Nos hemos olvidado de los que mueren todos los días de hambre, de sed, de enfermedades curables por no querer prescindir de la sobreabundancia de la que gozamos.

La autosuficiencia, el egoísmo y la soberbia humana de este mundo han dado la espalda a Dios, un mundo salido de sus manos que la osadía del hombre ha usurpado. El ser humano se ha erigido en dueño y señor de sí mismo, ocultando sus debilidades y limitaciones, así como rechazando los valores y principios que le dignifican. Nos hemos acostumbrado a vivir como si no hubiera un mañana, sin tener en cuenta que la muerte es compañera inseparable de viaje, que llega sin avisar, un tema que conviene obviar para no enturbiar los placeres terrenales. Con todo, se han contravenido las leyes de la naturaleza, pero la naturaleza que es sabia, porque procede de la sabiduría divina, se ha rebelado.
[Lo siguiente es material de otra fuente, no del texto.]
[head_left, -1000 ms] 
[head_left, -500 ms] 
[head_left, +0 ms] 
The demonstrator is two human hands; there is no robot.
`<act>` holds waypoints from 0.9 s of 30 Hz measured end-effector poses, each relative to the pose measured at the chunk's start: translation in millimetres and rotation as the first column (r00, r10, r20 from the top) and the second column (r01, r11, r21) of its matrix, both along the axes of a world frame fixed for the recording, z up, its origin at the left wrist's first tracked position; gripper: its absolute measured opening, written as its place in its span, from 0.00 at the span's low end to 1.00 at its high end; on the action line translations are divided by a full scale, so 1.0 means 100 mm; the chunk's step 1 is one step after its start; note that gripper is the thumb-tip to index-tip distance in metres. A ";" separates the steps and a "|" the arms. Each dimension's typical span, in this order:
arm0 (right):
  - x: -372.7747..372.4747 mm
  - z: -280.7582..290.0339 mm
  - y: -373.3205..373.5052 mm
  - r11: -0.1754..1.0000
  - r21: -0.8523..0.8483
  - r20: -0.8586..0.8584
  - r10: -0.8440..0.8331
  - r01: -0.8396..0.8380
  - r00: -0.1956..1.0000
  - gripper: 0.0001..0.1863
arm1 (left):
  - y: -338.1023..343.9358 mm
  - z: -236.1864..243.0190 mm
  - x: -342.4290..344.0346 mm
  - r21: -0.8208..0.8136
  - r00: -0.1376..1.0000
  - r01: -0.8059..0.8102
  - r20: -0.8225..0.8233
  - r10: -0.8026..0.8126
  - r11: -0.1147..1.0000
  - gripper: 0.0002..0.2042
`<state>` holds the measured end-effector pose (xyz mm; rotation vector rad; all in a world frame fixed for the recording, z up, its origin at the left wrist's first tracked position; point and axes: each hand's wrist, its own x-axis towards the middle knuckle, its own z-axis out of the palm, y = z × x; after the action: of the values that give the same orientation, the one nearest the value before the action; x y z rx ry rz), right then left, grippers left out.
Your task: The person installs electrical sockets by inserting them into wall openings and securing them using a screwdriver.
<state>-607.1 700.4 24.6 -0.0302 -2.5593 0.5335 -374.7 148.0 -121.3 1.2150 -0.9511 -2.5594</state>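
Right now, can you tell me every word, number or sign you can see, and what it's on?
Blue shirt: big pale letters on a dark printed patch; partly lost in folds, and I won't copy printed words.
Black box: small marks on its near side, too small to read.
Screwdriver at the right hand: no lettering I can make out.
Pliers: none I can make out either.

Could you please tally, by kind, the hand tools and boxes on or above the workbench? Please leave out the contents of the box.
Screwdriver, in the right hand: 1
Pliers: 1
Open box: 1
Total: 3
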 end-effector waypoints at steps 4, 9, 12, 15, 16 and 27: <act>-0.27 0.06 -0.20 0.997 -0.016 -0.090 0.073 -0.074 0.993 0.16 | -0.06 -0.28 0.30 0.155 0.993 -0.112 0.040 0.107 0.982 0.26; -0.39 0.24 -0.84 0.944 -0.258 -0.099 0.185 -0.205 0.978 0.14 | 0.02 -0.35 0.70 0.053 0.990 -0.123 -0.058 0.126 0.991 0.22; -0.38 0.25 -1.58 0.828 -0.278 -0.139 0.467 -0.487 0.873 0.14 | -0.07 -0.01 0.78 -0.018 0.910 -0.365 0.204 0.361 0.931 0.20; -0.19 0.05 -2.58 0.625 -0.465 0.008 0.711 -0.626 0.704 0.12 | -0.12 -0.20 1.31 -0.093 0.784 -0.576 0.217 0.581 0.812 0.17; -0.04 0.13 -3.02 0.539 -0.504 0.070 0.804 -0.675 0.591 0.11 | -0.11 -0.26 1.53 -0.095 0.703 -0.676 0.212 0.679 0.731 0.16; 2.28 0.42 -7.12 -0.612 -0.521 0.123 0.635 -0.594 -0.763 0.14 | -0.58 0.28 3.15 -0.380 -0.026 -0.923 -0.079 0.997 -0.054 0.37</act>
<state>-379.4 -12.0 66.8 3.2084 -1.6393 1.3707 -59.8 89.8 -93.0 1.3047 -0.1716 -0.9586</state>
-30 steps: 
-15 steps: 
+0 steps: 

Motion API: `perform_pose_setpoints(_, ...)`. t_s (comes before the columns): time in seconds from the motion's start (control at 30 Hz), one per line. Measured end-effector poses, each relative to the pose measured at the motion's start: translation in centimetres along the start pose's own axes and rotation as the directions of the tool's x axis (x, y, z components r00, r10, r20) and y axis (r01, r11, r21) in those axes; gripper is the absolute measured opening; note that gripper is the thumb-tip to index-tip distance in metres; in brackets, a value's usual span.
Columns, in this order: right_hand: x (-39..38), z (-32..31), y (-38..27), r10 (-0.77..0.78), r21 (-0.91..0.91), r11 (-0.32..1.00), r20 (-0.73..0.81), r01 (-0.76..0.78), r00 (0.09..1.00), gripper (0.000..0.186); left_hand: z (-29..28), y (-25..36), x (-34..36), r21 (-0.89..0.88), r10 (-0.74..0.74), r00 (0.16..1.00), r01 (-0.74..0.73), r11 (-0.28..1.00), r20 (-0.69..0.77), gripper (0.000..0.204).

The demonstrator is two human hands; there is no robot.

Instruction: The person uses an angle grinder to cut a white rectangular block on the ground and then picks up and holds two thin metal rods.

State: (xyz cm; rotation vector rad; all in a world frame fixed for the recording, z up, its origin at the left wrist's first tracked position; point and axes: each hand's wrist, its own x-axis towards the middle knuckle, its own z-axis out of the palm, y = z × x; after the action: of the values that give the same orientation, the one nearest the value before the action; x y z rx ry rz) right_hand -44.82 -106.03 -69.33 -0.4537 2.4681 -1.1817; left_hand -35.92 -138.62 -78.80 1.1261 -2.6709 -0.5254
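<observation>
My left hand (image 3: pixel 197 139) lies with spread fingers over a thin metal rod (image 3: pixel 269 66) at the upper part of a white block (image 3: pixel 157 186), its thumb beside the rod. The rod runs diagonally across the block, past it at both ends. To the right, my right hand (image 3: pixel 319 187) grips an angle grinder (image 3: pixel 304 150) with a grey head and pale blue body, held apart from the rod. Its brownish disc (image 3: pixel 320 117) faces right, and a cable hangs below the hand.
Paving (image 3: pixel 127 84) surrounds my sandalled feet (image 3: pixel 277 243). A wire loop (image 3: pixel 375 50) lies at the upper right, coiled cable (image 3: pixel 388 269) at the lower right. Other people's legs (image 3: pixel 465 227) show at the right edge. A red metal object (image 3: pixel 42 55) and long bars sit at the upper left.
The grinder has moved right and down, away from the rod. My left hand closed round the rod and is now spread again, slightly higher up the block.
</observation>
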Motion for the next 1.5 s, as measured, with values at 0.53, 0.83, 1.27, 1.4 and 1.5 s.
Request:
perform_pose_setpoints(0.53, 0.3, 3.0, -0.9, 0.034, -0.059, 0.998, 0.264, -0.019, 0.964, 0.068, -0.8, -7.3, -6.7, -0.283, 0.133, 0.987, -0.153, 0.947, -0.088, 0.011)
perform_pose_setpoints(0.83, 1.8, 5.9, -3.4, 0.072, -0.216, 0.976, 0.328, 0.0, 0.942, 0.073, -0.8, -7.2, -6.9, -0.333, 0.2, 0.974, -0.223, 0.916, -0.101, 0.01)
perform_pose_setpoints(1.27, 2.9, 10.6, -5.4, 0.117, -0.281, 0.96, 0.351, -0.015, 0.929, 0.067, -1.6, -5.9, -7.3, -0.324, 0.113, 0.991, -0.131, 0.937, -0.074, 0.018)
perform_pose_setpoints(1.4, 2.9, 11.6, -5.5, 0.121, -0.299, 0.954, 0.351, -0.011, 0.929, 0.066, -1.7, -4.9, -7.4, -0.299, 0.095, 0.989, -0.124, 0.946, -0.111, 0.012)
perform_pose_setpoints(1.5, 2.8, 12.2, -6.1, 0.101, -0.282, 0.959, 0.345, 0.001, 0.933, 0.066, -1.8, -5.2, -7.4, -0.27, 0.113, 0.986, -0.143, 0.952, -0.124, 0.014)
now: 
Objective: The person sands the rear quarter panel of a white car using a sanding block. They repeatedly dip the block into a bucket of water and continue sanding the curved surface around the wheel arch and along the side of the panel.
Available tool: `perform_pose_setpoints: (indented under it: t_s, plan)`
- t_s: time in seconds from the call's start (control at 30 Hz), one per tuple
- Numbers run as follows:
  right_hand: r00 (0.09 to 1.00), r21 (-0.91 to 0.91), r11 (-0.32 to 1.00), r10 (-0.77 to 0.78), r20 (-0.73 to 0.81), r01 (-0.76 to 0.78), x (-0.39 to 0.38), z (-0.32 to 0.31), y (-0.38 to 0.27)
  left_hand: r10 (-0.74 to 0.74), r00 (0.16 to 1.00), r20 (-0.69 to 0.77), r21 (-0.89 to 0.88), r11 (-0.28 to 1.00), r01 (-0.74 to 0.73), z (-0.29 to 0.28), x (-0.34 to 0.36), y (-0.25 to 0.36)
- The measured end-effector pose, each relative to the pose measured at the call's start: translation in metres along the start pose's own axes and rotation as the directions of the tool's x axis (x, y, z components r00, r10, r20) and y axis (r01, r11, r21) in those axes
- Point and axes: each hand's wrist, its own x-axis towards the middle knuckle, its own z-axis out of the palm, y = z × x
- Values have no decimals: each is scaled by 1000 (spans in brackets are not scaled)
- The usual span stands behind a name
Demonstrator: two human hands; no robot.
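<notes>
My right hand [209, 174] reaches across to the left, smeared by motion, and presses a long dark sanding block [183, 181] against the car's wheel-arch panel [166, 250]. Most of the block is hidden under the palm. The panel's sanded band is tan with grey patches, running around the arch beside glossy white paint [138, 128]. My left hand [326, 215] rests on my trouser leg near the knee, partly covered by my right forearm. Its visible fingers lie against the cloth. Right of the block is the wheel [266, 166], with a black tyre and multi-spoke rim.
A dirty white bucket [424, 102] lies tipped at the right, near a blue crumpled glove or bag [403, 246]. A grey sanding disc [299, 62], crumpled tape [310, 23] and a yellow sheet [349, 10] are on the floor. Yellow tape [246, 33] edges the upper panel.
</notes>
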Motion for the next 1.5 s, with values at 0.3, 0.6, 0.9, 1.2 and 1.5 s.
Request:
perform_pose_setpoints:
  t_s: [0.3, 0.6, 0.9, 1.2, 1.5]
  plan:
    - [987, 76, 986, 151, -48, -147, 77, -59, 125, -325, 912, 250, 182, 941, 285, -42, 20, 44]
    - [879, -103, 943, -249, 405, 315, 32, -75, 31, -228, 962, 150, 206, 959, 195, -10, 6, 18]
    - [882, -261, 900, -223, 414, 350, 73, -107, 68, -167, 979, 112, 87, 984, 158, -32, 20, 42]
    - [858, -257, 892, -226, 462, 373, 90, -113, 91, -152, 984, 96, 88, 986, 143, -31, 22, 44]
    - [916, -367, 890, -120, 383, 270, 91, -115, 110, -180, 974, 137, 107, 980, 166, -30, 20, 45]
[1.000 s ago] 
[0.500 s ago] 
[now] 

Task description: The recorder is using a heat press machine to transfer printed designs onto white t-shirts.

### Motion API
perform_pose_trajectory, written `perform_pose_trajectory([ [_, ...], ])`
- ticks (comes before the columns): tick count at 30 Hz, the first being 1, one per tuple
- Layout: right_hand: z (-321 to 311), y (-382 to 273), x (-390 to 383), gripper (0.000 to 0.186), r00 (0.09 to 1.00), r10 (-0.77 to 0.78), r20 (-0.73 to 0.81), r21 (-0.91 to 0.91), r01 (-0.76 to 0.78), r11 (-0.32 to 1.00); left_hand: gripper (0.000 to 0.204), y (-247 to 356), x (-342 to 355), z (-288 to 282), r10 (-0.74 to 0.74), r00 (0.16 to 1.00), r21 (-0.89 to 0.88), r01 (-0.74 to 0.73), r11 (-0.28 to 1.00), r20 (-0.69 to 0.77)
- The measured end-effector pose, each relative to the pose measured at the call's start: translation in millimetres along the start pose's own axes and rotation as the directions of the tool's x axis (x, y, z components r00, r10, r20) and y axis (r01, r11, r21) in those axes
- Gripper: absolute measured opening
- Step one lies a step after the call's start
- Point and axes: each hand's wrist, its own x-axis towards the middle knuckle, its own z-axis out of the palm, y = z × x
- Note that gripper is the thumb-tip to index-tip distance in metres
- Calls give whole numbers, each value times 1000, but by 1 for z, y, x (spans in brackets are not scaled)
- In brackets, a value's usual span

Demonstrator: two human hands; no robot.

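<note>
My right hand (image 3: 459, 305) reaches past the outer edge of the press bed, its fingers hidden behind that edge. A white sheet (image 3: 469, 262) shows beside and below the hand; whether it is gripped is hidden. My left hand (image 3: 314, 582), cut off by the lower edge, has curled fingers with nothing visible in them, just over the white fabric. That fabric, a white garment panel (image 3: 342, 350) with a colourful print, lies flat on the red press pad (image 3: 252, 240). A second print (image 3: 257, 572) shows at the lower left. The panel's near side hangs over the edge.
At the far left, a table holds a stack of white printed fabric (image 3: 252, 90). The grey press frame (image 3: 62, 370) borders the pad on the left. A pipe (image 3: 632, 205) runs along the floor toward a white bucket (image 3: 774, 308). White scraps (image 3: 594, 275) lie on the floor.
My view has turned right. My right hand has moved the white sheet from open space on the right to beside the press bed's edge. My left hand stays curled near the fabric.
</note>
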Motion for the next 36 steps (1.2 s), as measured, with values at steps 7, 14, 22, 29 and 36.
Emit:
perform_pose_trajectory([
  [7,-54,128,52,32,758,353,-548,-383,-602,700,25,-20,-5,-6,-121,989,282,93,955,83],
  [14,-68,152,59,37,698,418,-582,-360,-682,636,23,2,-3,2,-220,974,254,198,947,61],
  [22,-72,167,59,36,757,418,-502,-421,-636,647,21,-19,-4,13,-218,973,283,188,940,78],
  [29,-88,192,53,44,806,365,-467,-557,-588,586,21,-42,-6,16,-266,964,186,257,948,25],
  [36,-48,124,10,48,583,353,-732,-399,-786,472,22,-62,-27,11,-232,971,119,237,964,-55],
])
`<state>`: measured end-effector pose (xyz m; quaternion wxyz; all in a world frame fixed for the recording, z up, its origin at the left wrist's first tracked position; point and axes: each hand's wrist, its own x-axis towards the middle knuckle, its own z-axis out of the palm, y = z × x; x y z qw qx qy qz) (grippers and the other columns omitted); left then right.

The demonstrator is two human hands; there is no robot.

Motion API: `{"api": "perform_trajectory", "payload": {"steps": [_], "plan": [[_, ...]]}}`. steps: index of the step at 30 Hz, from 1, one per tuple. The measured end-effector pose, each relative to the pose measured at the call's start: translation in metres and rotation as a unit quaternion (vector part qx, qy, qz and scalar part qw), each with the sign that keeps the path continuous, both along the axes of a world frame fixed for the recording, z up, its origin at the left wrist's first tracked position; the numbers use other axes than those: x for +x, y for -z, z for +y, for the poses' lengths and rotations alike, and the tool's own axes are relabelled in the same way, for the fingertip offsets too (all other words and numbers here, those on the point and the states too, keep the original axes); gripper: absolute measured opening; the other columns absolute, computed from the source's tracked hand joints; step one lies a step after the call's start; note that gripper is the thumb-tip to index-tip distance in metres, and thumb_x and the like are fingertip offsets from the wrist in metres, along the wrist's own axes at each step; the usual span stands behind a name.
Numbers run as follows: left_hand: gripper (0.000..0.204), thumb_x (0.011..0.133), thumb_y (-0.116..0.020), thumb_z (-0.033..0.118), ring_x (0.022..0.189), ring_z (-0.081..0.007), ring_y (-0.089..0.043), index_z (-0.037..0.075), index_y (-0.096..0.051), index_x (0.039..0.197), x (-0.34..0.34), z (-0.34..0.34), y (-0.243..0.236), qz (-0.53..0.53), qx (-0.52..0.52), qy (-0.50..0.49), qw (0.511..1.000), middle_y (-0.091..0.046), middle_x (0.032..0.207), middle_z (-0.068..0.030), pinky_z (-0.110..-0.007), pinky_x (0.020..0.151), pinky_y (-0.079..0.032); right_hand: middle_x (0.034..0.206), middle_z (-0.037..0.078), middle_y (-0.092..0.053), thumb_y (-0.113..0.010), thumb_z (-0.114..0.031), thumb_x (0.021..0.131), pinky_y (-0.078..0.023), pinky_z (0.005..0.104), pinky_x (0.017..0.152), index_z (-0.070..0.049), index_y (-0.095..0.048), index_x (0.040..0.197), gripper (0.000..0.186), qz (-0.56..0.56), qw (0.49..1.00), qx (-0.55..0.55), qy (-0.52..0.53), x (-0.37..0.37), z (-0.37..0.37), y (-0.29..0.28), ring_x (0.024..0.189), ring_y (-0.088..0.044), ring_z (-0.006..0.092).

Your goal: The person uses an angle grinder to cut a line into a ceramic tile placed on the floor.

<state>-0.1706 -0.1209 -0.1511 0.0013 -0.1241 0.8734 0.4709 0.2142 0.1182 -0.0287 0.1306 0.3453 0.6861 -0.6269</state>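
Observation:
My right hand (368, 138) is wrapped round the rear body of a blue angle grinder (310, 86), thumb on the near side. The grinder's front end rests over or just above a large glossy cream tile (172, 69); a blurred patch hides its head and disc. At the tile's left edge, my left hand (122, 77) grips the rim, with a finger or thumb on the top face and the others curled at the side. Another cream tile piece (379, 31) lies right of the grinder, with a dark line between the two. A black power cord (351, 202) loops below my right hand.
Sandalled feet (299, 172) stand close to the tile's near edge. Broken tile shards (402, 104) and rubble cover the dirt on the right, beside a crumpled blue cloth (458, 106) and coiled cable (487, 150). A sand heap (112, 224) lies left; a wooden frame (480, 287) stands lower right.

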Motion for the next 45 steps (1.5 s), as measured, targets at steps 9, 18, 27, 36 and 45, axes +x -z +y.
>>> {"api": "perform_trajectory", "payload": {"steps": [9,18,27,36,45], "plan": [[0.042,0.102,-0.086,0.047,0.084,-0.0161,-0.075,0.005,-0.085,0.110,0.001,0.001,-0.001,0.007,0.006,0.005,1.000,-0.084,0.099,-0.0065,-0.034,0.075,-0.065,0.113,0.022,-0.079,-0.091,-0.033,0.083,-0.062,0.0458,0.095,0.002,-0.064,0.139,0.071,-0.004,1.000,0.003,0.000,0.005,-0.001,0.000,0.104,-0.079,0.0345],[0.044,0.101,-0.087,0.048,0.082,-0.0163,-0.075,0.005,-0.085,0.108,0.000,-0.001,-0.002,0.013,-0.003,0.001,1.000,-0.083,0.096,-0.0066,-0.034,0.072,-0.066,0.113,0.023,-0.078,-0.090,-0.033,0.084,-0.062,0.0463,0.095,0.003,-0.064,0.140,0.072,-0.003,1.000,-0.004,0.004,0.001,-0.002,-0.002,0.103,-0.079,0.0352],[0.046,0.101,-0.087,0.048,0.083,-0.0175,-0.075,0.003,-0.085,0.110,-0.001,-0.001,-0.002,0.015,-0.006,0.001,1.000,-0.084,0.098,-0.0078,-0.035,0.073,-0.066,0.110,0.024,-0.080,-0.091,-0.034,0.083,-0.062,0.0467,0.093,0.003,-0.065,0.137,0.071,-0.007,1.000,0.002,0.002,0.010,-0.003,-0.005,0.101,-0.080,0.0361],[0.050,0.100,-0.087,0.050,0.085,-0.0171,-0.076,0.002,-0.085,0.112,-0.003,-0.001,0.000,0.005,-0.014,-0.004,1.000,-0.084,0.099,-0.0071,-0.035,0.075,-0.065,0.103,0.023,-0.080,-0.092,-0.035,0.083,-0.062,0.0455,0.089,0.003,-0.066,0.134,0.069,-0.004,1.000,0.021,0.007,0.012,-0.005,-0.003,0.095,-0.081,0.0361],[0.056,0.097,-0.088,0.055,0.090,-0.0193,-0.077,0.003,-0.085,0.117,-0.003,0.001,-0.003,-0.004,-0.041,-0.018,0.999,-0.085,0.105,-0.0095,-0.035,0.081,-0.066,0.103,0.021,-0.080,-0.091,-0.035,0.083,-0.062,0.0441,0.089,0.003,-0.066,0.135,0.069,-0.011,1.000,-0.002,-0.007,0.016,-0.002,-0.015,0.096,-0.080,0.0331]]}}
Un ente microscópico, el coronavirus, que no hace acepción de ricos o pobres, de poderosos o indefensos, ha puesto mundialmente en jaque la grandilocuencia humana, ha doblegado su engreimiento, ha puesto de rodillas su codicia, ha humillado la indiferencia con el prójimo. Pero ante este escenario alarmante, la bondad humana surge concretándose en la solidaridad y apoyo que manifiestan tantas personas. El ser humano posee muchos talentos inscritos en su corazón, tiende al bien porque al bien es llamado, y el bien supremo lo ha creado. Son las pasiones inmoderadas las que le llevan a obrar el mal, y a hacer un mundo cada vez más desequilibrado en donde, inicuamente, pagan justos por pecadores.

Aprendamos la lección en estos días donde el tiempo nos brinda la oportunidad de cambiar, de mirar hacia los demás, de pensar en los enfermos, de estar cerca de sus familias y de sus amigos, para alejarnos de nuestros banales intereses. Esforcémonos en prescindir de tantas dependencias inútiles, y dar importancia al amor, a la caridad, a soportar los unos las cargas de los otros, a humanizar la política, la gestión pública y privada, las relaciones interpersonales, a fomentar la justicia, a compartir y no ambicionar, a comprender y a no juzgar.

Vivamos en la presencia de Dios que es quien nos saca lo mejor de nuestro interior. Acumulemos tesoros para el cielo, destino para el que hemos nacido, mereciéndolo con actos rectos y puros en intención, pues recordemos que polvo somos y en polvo nos hemos de convertir. Nada material almacenado en la tierra tendrá valor cuando seamos llamados a la vida eterna. Amando al prójimo, amamos a Dios, y la felicidad y la convivencia humana alcanzan, de esta forma, una nueva dimensión que otorga plenitud a nuestra integridad y da sentido a nuestras vidas. Entre todos, sin duda, podemos hacer un mundo mejor.